**Your assignment:** Output every line from the beginning of the records through the line that contains "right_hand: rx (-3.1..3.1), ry", exactly as it appears.

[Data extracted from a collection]
————————

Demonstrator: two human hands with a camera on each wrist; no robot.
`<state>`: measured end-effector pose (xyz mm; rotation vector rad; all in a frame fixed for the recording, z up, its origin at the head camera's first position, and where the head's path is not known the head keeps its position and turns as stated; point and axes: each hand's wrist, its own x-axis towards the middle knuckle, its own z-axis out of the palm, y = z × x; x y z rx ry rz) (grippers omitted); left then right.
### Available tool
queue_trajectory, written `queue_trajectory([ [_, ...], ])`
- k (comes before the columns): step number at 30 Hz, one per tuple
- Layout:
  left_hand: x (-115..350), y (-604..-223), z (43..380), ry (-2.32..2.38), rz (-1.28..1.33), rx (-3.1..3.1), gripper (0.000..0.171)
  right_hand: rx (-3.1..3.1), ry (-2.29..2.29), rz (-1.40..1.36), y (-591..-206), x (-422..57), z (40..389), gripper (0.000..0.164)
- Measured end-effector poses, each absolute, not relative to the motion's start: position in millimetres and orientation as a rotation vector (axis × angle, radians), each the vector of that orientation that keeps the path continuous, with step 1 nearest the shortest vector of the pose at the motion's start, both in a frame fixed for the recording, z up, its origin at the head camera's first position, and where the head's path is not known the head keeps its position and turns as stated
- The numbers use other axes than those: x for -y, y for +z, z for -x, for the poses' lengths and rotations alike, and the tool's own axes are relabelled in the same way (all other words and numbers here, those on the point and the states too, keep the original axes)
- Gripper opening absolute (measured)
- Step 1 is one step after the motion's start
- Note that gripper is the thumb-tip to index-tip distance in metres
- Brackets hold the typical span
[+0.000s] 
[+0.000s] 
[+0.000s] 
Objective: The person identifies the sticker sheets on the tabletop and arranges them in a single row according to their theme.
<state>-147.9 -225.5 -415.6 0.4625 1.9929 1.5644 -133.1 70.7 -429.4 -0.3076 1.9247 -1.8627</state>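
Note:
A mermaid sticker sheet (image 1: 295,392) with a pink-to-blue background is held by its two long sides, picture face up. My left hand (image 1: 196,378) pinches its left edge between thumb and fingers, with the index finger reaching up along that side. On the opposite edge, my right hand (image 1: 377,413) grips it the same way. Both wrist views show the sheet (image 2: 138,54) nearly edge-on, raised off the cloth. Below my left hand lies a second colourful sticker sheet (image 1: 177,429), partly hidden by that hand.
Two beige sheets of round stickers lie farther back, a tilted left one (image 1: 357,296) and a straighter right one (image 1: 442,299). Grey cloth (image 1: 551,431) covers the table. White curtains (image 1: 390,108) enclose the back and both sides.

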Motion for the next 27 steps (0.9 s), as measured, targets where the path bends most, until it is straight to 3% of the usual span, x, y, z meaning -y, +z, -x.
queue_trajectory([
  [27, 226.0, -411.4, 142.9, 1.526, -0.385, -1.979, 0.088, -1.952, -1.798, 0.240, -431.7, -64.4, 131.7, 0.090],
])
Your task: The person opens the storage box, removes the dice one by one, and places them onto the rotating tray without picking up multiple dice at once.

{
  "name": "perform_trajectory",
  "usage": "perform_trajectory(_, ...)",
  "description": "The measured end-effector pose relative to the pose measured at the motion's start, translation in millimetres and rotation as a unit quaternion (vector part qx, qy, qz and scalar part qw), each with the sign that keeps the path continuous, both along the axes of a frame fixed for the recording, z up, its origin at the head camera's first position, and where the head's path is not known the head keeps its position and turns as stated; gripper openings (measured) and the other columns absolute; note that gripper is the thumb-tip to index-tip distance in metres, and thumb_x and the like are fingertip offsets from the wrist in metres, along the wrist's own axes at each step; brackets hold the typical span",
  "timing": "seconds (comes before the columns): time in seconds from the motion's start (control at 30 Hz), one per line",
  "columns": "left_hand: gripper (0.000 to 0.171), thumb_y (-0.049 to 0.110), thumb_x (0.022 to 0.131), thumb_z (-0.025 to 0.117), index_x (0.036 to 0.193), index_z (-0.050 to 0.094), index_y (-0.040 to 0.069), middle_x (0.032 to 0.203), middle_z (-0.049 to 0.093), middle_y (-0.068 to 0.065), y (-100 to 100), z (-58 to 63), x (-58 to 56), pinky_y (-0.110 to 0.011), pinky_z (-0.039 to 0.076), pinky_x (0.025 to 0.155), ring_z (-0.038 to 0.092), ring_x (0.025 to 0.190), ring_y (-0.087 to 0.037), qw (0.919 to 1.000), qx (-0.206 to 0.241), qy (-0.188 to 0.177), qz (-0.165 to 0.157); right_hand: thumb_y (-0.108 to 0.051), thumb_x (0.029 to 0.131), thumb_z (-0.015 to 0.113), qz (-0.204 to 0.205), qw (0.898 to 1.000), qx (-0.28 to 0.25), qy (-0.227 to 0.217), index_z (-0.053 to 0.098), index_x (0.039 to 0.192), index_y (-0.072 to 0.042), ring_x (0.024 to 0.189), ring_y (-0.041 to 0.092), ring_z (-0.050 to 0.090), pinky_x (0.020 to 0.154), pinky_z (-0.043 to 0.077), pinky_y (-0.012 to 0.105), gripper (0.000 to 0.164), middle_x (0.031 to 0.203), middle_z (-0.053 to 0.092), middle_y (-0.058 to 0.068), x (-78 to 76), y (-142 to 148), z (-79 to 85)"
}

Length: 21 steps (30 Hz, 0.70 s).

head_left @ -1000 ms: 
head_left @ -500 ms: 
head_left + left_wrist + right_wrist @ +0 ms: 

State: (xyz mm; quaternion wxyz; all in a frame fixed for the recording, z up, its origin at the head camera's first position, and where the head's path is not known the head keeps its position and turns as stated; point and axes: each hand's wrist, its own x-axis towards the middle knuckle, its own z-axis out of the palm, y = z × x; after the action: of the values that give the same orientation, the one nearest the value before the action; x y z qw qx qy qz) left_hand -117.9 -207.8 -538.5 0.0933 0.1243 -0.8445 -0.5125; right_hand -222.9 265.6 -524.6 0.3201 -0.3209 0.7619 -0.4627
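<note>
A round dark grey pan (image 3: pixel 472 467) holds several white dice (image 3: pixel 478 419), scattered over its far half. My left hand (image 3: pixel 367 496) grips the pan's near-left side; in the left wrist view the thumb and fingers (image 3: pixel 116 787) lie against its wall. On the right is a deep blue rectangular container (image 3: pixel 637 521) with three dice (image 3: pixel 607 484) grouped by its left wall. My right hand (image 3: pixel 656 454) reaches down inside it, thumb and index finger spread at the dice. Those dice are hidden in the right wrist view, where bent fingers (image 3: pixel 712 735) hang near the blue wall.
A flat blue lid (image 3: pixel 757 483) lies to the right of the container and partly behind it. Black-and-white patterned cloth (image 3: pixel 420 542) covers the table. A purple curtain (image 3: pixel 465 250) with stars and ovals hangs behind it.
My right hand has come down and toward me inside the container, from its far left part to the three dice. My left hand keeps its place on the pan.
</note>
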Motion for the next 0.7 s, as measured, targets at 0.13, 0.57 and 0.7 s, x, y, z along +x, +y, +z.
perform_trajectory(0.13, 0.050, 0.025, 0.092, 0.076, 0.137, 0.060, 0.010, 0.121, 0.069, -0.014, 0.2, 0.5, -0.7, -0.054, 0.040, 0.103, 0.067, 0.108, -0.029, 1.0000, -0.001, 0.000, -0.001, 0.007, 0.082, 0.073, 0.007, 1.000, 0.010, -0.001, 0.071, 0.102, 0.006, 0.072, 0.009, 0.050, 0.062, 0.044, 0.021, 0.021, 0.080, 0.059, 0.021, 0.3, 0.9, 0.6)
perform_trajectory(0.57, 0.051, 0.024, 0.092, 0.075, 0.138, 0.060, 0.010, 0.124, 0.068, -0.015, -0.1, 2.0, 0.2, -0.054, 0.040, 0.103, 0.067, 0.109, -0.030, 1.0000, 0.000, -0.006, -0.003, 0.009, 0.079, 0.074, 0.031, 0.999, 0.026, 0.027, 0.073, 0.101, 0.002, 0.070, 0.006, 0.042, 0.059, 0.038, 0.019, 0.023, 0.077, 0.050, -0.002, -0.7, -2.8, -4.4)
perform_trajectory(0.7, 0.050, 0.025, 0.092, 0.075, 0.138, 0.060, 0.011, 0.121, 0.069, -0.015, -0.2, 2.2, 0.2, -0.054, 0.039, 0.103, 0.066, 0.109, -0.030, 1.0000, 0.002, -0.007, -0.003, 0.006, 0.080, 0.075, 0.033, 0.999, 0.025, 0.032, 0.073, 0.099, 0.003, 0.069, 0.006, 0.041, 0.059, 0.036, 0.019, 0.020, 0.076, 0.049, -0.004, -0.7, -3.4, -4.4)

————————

**Output for this exercise:**
Demonstrator: two human hands with a camera on each wrist; no robot.
`<state>`: measured end-effector pose (xyz mm; rotation vector rad; all in a frame fixed for the recording, z up, its origin at the head camera's first position, and where the head's path is not known the head keeps its position and turns as stated; point and axes: each hand's wrist, its own x-axis towards the middle knuckle, its own z-axis out of the palm, y = z × x; x y z rx ry rz) (grippers omitted); left then right.
### Available tool
queue_trajectory, written `queue_trajectory([ [_, ...], ])`
- k (comes before the columns): step number at 30 Hz, one per tuple
- Layout:
  left_hand: x (-115..350), y (-604..-223), z (43..380), ry (-2.32..2.38), rz (-1.28..1.33), rx (-3.1..3.1), gripper (0.000..0.171)
  right_hand: rx (-3.1..3.1), ry (-2.29..2.29), rz (-1.40..1.36), y (-591..-206), x (-422..57), z (40..389), gripper (0.000..0.164)

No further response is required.